I felt giddy and crazy and a little drunk, my sister lost among the lights of
the city, Gayle's profile regal against the window while her slender fingers
alternated between the gearshift and my knee. What was it that Jack and Sam had
been trying to tell me? Gayle had a tape deck in her car, and she was playing‑‑opera.
Very quietly. Opera? I asked her about it.
"I
love it. Don't you? Such passion."
"You
take the Eastlake exit," I said.
Gayle
careened across three lanes and stomped on the brake to negotiate the steep off‑ramp.
Soon we were down among the warehouses, vagrants cutting across the boulevard
with their heads against the snowy wind.
Gayle
asked, "Do people actually live around here?"
"I
do," I said.
"I've
lived in this city all my life. Dad took me out on Lake Union once, on a boat
owned by some friends of his. There were rows of flophouses from here on out to
First Hill. Then they built the Space Needle for the World's Fair, thought
they'd jazz this end of town up a little. I don't guess it worked, huh? I
haven't been down here since.”
"There's
the Turkey House," I explained. "And the Storeroom Tavern." I'd
steered Gayle down the hill and onto Yale Avenue, where the only traffic was
pieces of newspaper blowing across the street, reminding me of the heedless
jackrabbits I'd seen in rural Wyoming. We were in front of my building. I heard
myself say, "Come on up and see my humble abode."
Gayle
put her index finger to my lips. "Shhhhhh," she whispered. "You
should go to bed." And then she leaned over and kissed me. Not for long,
only alarmingly. "Victor's babysitter won't thank me for this. I've got to
be getting on."
"Victor?"
"My
son. He's five. Apple of his mommy's eye. Alan, we've got so much talking to
do. I'm sorry. I drank too much. I'm late. I hate driving on the Interstate at
night. Hey, it was a swell party."
"You
made it a swell party," I told her. By now I was standing in the gravel
parking lot, brushing the snow from my Army parka. I tried to picture the
child, but couldn't; Gayle was not cut from a motherly cloth. "Come up to
see me," I went on. "Bring the kid."
"You
know I will," Gayle said. The car was already in gear, and without another
word I watched her turn into Yale Avenue. I stood in the parking lot and wished
for a cigarette. It had begun to snow harder. Suddenly, inexplicably, I heard
Elvis boom from my landlady's window: "In the Ghetto." It was three
in the morning. There was half a jug of wine in the refrigerator. I didn't
think I had ever felt better in my life.
***
Tammy
showed up at eleven the next morning. I heard Joe's car spinning gravel down on
the lot; he hadn't bothered to escort her to my door. What do you expect, I
thought, from a guy who makes his living with shit.
My
sister looked much the worse for wear, like she'd dressed as an afterthought.

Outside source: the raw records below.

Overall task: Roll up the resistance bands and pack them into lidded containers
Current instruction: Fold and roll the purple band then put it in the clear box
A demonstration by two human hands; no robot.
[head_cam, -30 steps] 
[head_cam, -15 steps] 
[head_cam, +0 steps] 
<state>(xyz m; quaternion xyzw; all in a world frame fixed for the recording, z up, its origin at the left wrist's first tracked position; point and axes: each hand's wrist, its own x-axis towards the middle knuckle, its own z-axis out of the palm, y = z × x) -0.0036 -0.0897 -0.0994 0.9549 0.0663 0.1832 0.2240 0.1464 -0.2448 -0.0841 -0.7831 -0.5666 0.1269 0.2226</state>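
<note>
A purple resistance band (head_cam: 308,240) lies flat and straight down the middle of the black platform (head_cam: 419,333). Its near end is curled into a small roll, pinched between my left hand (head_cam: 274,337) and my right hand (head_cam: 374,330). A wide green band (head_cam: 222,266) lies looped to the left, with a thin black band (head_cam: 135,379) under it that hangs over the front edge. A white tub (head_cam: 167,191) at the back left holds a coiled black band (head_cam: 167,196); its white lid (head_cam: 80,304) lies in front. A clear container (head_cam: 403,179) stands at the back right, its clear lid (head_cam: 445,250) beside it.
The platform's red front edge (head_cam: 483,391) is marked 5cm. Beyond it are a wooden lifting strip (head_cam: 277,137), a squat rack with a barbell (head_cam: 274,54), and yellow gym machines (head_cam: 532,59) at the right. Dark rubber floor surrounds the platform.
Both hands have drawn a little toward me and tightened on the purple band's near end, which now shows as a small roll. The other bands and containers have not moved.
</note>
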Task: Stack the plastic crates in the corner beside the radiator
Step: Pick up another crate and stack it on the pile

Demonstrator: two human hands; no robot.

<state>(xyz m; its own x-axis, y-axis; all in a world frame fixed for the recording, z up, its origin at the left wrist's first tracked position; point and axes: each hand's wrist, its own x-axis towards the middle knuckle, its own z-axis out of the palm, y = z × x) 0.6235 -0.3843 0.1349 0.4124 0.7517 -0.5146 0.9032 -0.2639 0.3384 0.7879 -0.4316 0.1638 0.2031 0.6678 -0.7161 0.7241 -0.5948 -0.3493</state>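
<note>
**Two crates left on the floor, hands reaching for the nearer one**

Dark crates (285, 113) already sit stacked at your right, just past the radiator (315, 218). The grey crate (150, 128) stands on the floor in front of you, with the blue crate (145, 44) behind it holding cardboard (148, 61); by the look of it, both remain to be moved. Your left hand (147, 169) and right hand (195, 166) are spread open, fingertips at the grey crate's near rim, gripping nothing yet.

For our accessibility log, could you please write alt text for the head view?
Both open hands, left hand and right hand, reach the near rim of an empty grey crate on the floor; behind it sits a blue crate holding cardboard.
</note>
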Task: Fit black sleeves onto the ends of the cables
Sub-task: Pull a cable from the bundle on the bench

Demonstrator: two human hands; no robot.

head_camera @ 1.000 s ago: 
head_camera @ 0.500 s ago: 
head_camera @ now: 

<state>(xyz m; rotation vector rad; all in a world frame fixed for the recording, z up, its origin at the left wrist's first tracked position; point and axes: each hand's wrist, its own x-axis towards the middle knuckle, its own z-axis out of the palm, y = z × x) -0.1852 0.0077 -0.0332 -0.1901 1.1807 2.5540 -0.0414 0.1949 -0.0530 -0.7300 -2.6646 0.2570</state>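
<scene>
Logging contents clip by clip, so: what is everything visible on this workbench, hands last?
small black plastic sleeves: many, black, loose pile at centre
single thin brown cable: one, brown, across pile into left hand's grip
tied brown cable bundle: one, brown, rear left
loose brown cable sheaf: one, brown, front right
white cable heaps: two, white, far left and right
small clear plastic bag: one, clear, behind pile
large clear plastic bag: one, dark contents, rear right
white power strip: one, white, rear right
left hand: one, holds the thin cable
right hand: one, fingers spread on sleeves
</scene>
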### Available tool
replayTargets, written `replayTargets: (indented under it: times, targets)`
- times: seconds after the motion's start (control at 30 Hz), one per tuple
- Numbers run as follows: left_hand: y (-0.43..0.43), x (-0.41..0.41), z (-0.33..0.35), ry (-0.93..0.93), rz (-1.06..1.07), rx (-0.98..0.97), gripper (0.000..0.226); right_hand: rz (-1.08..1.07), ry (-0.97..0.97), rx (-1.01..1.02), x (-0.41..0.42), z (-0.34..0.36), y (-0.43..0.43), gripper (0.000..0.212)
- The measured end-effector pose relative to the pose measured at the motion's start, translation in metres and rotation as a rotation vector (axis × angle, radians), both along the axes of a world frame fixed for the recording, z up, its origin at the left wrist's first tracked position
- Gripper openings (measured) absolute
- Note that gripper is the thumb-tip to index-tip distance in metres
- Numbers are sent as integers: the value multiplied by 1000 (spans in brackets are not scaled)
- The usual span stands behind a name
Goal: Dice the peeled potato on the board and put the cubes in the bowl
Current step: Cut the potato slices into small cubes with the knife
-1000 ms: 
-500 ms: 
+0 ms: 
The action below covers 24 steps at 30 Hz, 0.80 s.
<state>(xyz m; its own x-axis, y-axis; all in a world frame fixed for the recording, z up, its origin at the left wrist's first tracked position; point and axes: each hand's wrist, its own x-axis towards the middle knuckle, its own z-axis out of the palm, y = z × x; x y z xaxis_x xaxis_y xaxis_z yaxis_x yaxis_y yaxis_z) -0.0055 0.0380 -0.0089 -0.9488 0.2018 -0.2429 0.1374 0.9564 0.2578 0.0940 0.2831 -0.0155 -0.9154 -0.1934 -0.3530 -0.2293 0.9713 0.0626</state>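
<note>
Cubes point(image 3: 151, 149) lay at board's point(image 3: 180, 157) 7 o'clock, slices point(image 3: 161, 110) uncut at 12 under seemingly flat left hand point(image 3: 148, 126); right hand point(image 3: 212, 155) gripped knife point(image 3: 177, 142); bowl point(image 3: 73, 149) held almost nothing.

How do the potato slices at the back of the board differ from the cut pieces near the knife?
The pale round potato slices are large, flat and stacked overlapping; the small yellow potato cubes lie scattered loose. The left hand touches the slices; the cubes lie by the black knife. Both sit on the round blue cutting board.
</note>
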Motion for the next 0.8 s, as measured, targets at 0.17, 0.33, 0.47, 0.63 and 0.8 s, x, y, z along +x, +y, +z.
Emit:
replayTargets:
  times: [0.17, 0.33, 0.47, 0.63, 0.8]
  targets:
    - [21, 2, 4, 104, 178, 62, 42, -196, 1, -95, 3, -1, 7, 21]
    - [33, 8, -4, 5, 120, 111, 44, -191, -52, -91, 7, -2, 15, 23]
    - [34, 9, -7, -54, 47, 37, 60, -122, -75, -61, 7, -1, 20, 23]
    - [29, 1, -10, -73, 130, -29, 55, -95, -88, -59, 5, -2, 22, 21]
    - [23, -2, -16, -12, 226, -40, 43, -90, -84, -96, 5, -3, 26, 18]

Her eyes were bleary and she reeked of liquor. "Point me to the big bed,
loverboy," she said. I helped Tammy with her coat and carried her into the
bedroom and tucked her in wearing her blouse and slip. "Want a beer?"
I asked, idly. Tammy said she did. She lit a cigarette and propped herself on
one elbow. "I hate men," she said. "I really should have learned
by now. But I never do."
Normally
I would have said something. But I couldn't think of anything to say. There was
too much that I needed to sort out, but the noise of life was drowning it all.
I thought when Tammy went to sleep I'd go down to the Storeroom and have a beer
and pretend to be interested in whatever game they were showing on TV. I
reached over wordlessly for Tammy's cigarette and finished it for her, sharing
a sort of communion. Tammy laid on her back and stared at the ceiling; she said
only, "I liked that girl you were with last night."
"I
like her too," I said. Tammy was already asleep. She had only had a sip of
the beer, and I finished it for her. The day had grown bright and hard in the
wake of the snow and I thought of how strange it was that my sister could not
sleep in the Seattle coccoon, in a daylight that was never really daylight, but
instead here I was pulling down the stained vanilla shades against the sun. The
bedroom seemed more like a tenement. Tammy was sickened, drained. In her purple
eyelids I looked for a hint of the exuberant lifestyle that Wall Street trendies
were said to lead but I saw nothing but exhaustion. I remembered going to Rolla
to watch Tammy compete with her horses when we were growing up, remembered our
4H projects, how she'd looked like a boy until she was sixteen and suddenly no
one had looked more like a girl . The wind rattled my southward‑facing
windows and I thought, here comes the warm again, tomorrow the rain returns. I
stood there for a long time, I don't know for how long, and was still standing
there when the door buzzer sounded.
Somehow
I wasn't surprised that it was Gayle. Wearing tight blue jeans and a leather
bomber jacket and a frayed button-down sweater, looking slutty and fabulous,
she tossed me an empty canvas gym bag. "Pack up," she said. "I
want to show you my roots."
"Come
on in," I said. I looked around helplessly, too quickly aware of my
bachelor mess, the empty wine bottle from last night, the girlie magazines on
the rumpsprung couch. "It ain't much," I apologized.
Gayle
strolled toward the window, looking right past the clutter. "This is
absolutely the best view of downtown I've ever seen. Like a calendar shot. It
must be lovely at night."
"It
is. Say, I thought your roots were right here."
"Not
the ones that count. Oh, Alan, there's so much I've got to show you. A little
park up in Everett. The campus in Bellingham. My church! You can't possibly understand me until you've seen it
all."
I
put myself for a minute back in Montana and tried to picture a girl carrying on
like this. I had no idea what Gayle was talking about. The "me" she
referred to was a hallowed presence, someone at one remove from ordinary
reality. But I didn't care, and I'd had it with ordinary reality. I nudged
Tammy's shoulder, told her I'd be gone for awhile. She smiled through her
sleep. Then I threw Gayle back her gym bag, because I had nothing to put there.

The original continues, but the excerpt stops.